Your body was made to adapt to regular stressors, which is why you have to adapt your workouts instead to keep your body working hard. Doing the same exercises over and over again risks more than just a plateau, you could also be risking a repetitive stress injury.
Luckily, it’s not hard to change up your routine to start seeing results again. Here are a few ways to get off of your plateau and back into great results like weight loss, muscle gain, and increased strength and agility.
If you have just started a new workout regime that seems to be working for you, you can stick with it for eight to twelve weeks while still seeing results. It takes up to eight weeks for the brain to figure out how to respond to the exercises, though it could be less depending on how often you work out.
Then you’ll start seeing muscle gain for approximately four weeks before the results start to plateau. You don’t necessarily have to scrap your whole routine if there’s a workout style you really like, you can adapt it and add to it to make it more challenging.
If you really love your current moves, consider adding a few more minutes to each workout. Try adding an extra two to five minutes to cardio workouts and runs (any more than that will be pushing it.)
Changing your workout routine often will help to avoid a plateau.

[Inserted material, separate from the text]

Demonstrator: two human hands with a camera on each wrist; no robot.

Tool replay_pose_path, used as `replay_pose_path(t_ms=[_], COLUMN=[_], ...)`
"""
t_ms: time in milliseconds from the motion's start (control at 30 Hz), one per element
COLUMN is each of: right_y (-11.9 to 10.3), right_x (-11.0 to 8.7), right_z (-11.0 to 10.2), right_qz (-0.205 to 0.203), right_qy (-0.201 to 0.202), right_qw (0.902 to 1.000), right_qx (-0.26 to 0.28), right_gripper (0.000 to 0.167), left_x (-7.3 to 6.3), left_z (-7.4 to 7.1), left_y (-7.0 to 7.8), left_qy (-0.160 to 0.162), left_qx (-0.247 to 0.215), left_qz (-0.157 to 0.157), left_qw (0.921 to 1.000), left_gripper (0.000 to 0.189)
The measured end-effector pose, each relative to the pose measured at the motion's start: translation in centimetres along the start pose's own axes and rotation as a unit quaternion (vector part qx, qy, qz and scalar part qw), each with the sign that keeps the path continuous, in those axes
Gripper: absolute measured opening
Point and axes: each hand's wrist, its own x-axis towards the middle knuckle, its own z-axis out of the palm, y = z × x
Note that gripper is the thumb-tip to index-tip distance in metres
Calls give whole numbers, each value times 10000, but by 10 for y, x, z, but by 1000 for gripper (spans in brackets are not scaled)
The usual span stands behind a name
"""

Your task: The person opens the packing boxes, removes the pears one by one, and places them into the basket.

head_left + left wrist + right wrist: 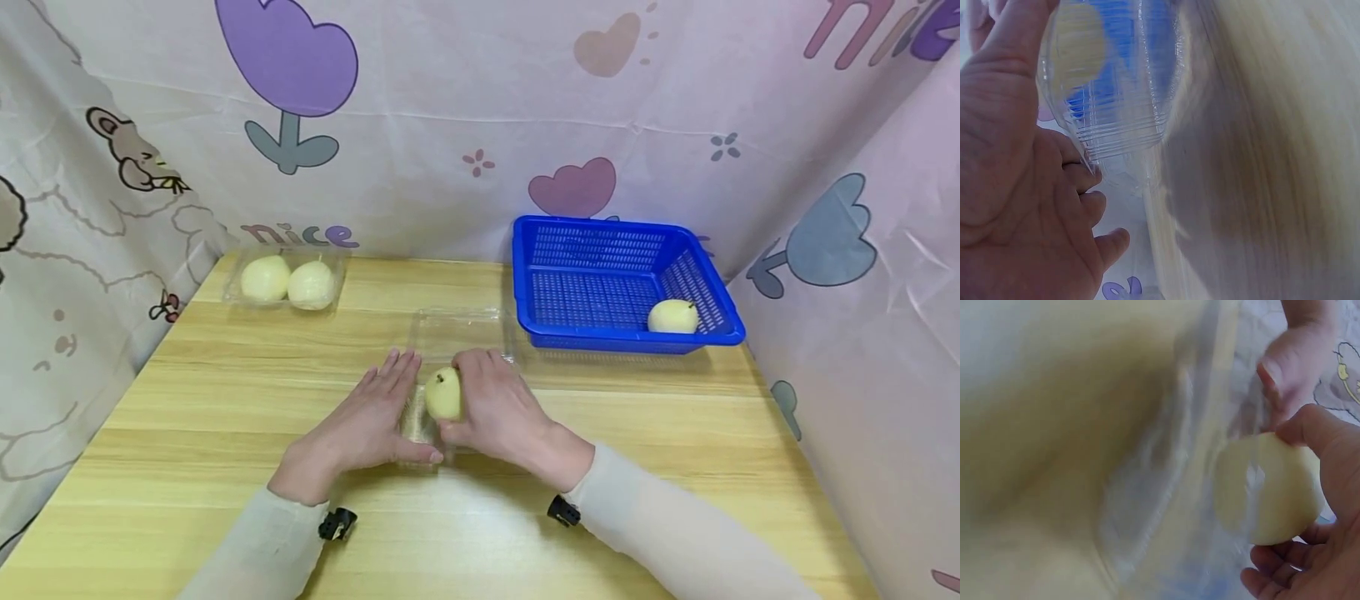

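My right hand grips a pale yellow pear by its side, stem up, at the clear plastic clamshell box. In the right wrist view, thumb and fingers lie around the pear, partly behind the box's clear wall. With its fingers straight, my left hand rests along the left side of the box, thumb by its front edge. The box's clear lid lies folded back away from me. In the left wrist view, the ribbed box wall stands beside the left hand.
At the back right stands a blue plastic basket with one pear in its near right corner. Back left, a clear clamshell box holds two visible pears. A printed curtain hangs behind the wooden table.
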Motion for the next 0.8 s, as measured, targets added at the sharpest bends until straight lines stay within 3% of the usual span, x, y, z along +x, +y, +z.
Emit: replay_pose_path(t_ms=[100, 200, 467, 800], right_y=[10, 22, 49, 78], right_x=[-1, 0, 2, 5], right_z=[-13, -27, -56, -83], right_qz=[-389, -415, 76, 122], right_qy=[662, 976, 1004, 1328], right_qw=[9959, 9915, 9917, 9873], right_qx=[-487, -759, -804, -862], right_gripper=[72, 72, 76, 74], left_x=[1, 2, 4, 0], left_z=[0, 0, 1, 1], left_y=[1, 2, 2, 1], left_qy=[-23, -16, 20, -15], left_qx=[29, 46, 69, 41], left_qz=[-13, -10, 37, -9], left_qw=[10000, 10000, 10000, 10000], left_gripper=[141, 141, 141, 141])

You can opt to add new exercises to your routine every two weeks (like adding lunges and pull-ups to your usual squats and push-ups,) or you might consider performing different types of exercises on different days (like rock climbing on a Monday, a cardio class on a Wednesday, and yoga on Friday.)
Changing your workout will work different muscle groups, giving you a more complete workout and allowing some groups time to rest while you work others. Some gyms, like Primal Fitness, change their classes often to keep them challenging, which makes it simple to adapt your routine – your instructor has done it for you! Ask your gym how often their classes change or if they offer the same workout in every class.

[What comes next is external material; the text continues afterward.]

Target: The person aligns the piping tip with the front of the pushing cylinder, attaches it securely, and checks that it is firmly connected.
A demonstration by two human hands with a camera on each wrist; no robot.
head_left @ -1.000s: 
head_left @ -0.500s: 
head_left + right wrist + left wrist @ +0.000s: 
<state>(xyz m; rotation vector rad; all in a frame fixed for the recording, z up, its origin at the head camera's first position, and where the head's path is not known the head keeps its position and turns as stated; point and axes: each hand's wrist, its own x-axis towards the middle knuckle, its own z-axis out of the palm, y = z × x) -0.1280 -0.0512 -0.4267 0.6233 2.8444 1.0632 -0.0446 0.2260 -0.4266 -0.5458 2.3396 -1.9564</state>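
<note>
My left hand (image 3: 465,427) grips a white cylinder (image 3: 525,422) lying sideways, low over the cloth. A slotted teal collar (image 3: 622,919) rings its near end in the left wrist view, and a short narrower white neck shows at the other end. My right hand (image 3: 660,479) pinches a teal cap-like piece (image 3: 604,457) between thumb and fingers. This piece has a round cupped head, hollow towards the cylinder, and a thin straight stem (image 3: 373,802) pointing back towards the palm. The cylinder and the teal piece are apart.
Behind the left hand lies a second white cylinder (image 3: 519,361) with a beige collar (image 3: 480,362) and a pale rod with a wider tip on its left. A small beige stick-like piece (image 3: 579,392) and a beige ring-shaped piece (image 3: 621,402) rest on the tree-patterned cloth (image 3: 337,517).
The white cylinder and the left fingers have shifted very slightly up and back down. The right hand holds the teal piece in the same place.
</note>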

Make sure to include both weight-bearing and non-weight bearing exercises. Non-weight bearing exercises are ones where you don’t have to support your own weight, like swimming and water aerobics (where the water makes you weightless) or seated exercises like bike riding (stationary or otherwise) or rowing.
If you’re weight training, once you’re able to complete twelve reps with a certain weight, increase the weight by five to ten percent and see how many reps you can do. Aim for eight reps and work up to twelve. Once you can complete twelve reps easily, increase the weight again.
For your mental strength as well as physical, consider adding a sport or activity that will make you work your grey matter through problem solving. Rock climbing is great for this since you’ll be planning your next hold strategically. Tennis also requires lots of strategy and problem solving.